### Exercise brief
Transcribe everything in the records exactly. Skip the images.

__________________________________________________

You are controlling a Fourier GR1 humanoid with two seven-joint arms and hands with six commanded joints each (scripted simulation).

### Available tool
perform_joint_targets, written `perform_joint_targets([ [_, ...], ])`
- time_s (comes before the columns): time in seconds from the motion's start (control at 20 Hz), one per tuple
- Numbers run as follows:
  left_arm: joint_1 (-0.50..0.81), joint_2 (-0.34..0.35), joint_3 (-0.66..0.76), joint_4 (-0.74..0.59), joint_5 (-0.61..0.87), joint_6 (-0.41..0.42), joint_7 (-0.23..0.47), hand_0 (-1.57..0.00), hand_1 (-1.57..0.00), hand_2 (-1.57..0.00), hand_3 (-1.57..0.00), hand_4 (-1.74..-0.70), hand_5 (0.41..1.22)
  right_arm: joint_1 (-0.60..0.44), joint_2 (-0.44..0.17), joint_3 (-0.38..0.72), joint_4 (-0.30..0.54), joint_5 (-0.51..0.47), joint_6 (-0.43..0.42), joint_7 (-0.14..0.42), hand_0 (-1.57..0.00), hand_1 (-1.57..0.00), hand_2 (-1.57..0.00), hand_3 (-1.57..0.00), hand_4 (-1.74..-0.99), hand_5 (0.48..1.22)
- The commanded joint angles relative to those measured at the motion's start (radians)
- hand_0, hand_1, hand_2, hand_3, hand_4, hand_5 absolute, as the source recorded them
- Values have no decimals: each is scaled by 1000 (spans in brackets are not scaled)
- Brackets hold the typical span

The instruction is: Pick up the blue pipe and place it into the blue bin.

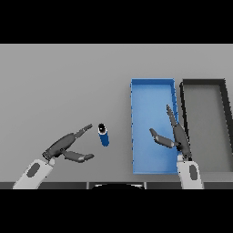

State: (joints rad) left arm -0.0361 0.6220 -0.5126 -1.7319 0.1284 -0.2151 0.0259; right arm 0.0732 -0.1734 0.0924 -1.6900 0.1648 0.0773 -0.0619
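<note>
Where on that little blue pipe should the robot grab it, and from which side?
Probably round the middle of the blue pipe, coming from its left, where the open left hand already waits apart from it. The pipe lies flat on the table, pointing away from the robot, so fingers and thumb can close across its narrow width.

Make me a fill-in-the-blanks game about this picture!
1. The pipe lies on the ____, not in a bin.
2. The hand nearest the pipe is the ____ hand.
3. The right hand is above the ____ bin.
4. Right of that bin is a ____ bin.

Missing words: table; left; blue; black
</note>
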Motion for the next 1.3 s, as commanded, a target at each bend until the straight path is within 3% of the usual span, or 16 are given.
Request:
perform_joint_targets([
  [0.0,-13,-20,-9,16,-8,4,15,1,1,1,1,-1107,463,-16,3,-1,2,-4,0,16,1,1,1,1,-1212,570],
  [0.2,-47,-119,-50,65,-48,28,-31,1,1,1,1,-1149,486,-13,11,1,-5,-12,3,23,1,1,1,1,-1211,560],
  [0.5,-116,-259,-63,213,-69,63,-24,1,1,1,1,-1130,493,-9,13,0,4,-12,5,3,1,1,1,1,-1203,551],
  [0.75,-144,-328,-70,338,-118,93,-109,1,1,-6,1,-1099,506,2,13,-4,5,-14,3,-9,1,1,1,1,-1198,547],
  [0.9,-154,-361,-62,352,-86,79,-144,1,1,-87,-44,-1137,567,21,6,1,-25,-9,5,7,1,1,1,1,-1188,550],
  [1.05,-158,-407,-46,373,-25,58,-129,-39,-248,-417,-345,-1268,675,16,7,-1,-10,-7,3,-9,1,1,1,1,-1196,560],
  [1.1,-156,-418,-39,375,-5,53,-126,-179,-411,-578,-590,-1301,784,13,3,-6,1,-5,1,3,1,1,1,1,-1192,560],
  [1.15,-162,-433,-32,382,5,60,-126,-418,-642,-777,-777,-1383,872,15,1,-8,-1,-7,3,-9,1,1,1,1,-1191,561],
  [1.25,-150,-440,-44,370,-18,65,-151,-833,-976,-1063,-1015,-1505,997,21,-5,-14,-12,-17,8,-8,1,1,1,1,-1184,562],
])
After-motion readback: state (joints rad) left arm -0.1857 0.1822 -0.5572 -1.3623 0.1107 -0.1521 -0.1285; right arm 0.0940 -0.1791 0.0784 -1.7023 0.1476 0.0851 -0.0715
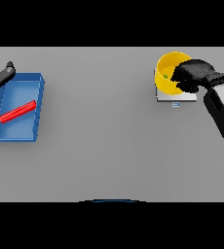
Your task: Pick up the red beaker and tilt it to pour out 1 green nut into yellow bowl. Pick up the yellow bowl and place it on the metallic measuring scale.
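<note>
The yellow bowl (165, 69) sits on the metallic measuring scale (176, 99) at the far right, with a green nut (165, 76) inside it. My right hand (192, 75) is at the bowl's right rim, its dark fingers curled round the wall. A red beaker (17, 112) lies on its side inside a blue bin (38, 104) at the far left. My left hand (2, 76) shows at the left edge, just above the bin's back corner, holding nothing.
The blue bin takes up the left side of the grey table (104, 136). The scale's small display (176, 104) faces the front. My right forearm (221, 114) runs in from the right edge.
</note>
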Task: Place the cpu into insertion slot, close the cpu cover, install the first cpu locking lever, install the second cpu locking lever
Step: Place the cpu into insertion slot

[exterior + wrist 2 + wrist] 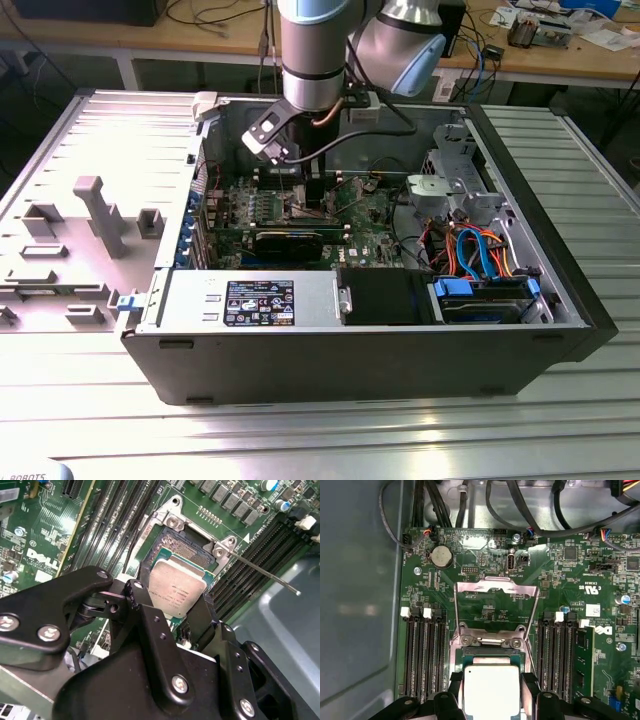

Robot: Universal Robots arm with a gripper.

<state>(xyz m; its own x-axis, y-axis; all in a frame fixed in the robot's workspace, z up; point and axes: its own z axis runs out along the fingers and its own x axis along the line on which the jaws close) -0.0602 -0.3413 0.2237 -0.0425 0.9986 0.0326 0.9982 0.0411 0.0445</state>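
Observation:
My gripper (491,692) is shut on the cpu (491,682), a silver-topped square chip, with one black finger (454,690) on each of two opposite edges. The chip hangs slightly tilted just over the insertion slot (186,550), whose dark centre and metal rim still show beyond it. In the second wrist view the cpu (176,586) overlaps the slot's near half. The cpu cover (496,587) is swung open and stands back from the socket. A thin locking lever (262,571) sticks out sideways, unlatched. In the exterior view the gripper (303,195) reaches down into the open computer case.
Long memory slots (425,655) flank the socket on both sides. A black expansion card (290,240) lies across the board in front of the gripper. The power supply (250,300) and drive cage with blue and orange cables (480,285) line the case's near side.

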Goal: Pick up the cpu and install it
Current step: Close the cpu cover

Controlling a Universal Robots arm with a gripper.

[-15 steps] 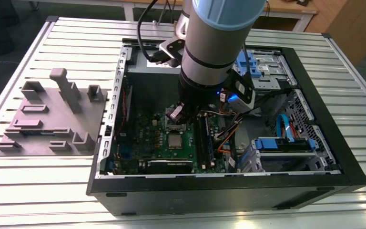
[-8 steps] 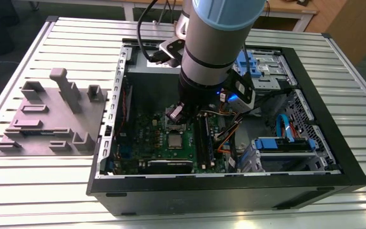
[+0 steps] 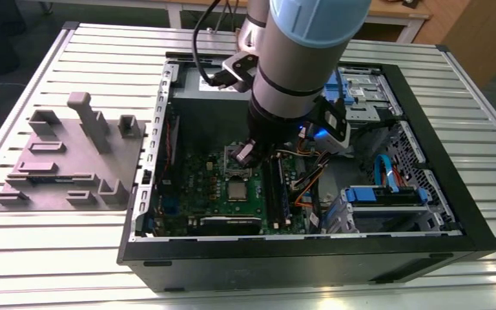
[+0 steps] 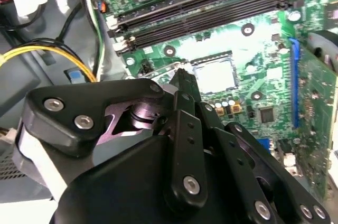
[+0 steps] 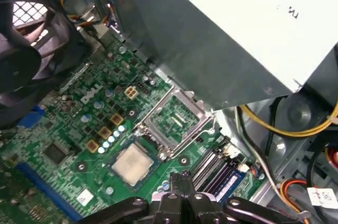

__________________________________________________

### Response to this task
You are controlling a Fourier GR1 humanoid with two seven-joint arms and hands with six commanded joints each (scripted simulation).

### Available tool
perform_joint_targets, written `perform_joint_targets([ [_, ...], ])`
- time_s (comes before the columns): time in seconds from the motion's start (control at 20 Hz), one per tuple
- Numbers run as follows:
  left_arm: joint_1 (-0.50..0.81), joint_2 (-0.34..0.35), joint_3 (-0.66..0.76), joint_4 (-0.74..0.59), joint_5 (-0.61..0.87), joint_6 (-0.41..0.42), joint_7 (-0.23..0.47), hand_0 (-1.57..0.00), hand_1 (-1.57..0.00), hand_2 (-1.57..0.00), hand_3 (-1.57..0.00), hand_4 (-1.74..-0.70), hand_5 (0.41..1.22)
  right_arm: joint_1 (-0.60..0.44), joint_2 (-0.44..0.17), joint_3 (-0.38..0.72), joint_4 (-0.30..0.54), joint_5 (-0.51..0.47), joint_6 (-0.43..0.42), joint_7 (-0.14..0.42), hand_0 (-1.57..0.00), hand_1 (-1.57..0.00), hand_2 (-1.57..0.00), hand_3 (-1.57..0.00), hand_4 (-1.74..-0.99), hand_5 (0.48..1.22)
- The commanded joint angles relative to those measured at the motion's start (radians)
- hand_0, hand_1, hand_2, hand_3, hand_4, hand_5 absolute, as the source recorded them
- Values have no decimals: each is scaled by 1000 (spans in brackets are not scaled)
- Brackets hold the typical span

The instruction is: Pick up the blue pipe and place it into the blue bin.


State: (joints rad) left arm -0.0361 0.6220 -0.5126 -1.7319 0.1284 -0.2151 0.0259; right arm 0.0732 -0.1734 0.0924 -1.6900 0.1648 0.0773 -0.0619
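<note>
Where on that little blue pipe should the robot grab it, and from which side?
Probably round the middle of the blue pipe, coming from its left, where the open left hand already waits apart from it. The pipe lies flat on the table, pointing away from the robot, so fingers and thumb can close across its narrow width.

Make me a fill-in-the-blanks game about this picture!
1. The pipe lies on the ____, not in a bin.
2. The hand nearest the pipe is the ____ hand.
3. The right hand is above the ____ bin.
4. Right of that bin is a ____ bin.

Missing words: table; left; blue; black
</note>
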Motion for the next 1.3 s, as commanded, a target at each bend until the straight path is within 3% of the usual span, or 16 are given.
Request:
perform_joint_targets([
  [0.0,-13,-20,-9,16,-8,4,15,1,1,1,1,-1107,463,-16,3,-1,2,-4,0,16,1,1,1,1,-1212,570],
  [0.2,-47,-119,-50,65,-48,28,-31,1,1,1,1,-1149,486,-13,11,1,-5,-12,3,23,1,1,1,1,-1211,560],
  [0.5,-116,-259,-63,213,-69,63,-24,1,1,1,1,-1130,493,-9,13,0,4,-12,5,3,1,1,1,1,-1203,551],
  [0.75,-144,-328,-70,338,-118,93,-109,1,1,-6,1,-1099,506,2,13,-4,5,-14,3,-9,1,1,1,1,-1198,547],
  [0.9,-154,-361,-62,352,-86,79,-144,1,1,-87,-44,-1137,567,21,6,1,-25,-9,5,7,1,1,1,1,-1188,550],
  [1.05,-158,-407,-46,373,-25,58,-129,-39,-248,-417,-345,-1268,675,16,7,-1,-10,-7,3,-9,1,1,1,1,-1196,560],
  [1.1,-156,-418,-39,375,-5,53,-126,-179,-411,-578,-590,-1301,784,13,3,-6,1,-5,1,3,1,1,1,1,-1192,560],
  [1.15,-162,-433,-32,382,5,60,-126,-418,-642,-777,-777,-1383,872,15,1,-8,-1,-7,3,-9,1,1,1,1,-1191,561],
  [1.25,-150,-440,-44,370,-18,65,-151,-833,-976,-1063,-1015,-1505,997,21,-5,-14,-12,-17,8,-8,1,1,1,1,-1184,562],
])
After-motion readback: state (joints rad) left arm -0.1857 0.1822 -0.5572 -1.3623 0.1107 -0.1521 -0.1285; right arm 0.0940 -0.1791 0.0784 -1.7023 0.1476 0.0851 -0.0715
Your task: Pick up the red beaker and tilt it to pour out 1 green nut into yellow bowl. Pick up the yellow bowl and place it on the metallic measuring scale.
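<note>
The yellow bowl (165, 69) sits on the metallic measuring scale (176, 99) at the far right, with a green nut (165, 76) inside it. My right hand (192, 75) is at the bowl's right rim, its dark fingers curled round the wall. A red beaker (17, 112) lies on its side inside a blue bin (38, 104) at the far left. My left hand (2, 76) shows at the left edge, just above the bin's back corner, holding nothing.
The blue bin takes up the left side of the grey table (104, 136). The scale's small display (176, 104) faces the front. My right forearm (221, 114) runs in from the right edge.
</note>
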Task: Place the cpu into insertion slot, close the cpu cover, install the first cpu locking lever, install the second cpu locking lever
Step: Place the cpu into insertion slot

[exterior + wrist 2 + wrist] 

Robot: Universal Robots arm with a gripper.

<state>(xyz m; its own x-axis, y-axis; all in a frame fixed in the robot's workspace, z up; point and axes: its own z axis runs out along the fingers and its own x axis along the line on which the jaws close) -0.0602 -0.3413 0.2237 -0.0425 0.9986 0.0326 0.9982 0.0411 0.0445</state>
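Observation:
My gripper (491,692) is shut on the cpu (491,682), a silver-topped square chip, with one black finger (454,690) on each of two opposite edges. The chip hangs slightly tilted just over the insertion slot (186,550), whose dark centre and metal rim still show beyond it. In the second wrist view the cpu (176,586) overlaps the slot's near half. The cpu cover (496,587) is swung open and stands back from the socket. A thin locking lever (262,571) sticks out sideways, unlatched. In the exterior view the gripper (303,195) reaches down into the open computer case.
Long memory slots (425,655) flank the socket on both sides. A black expansion card (290,240) lies across the board in front of the gripper. The power supply (250,300) and drive cage with blue and orange cables (480,285) line the case's near side.
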
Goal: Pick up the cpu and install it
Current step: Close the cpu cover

Controlling a Universal Robots arm with a gripper.

[-15 steps] 
[-8 steps] 
[+0 steps] 
[+0 steps] 
[+0 steps] 

No further work is required for this exercise.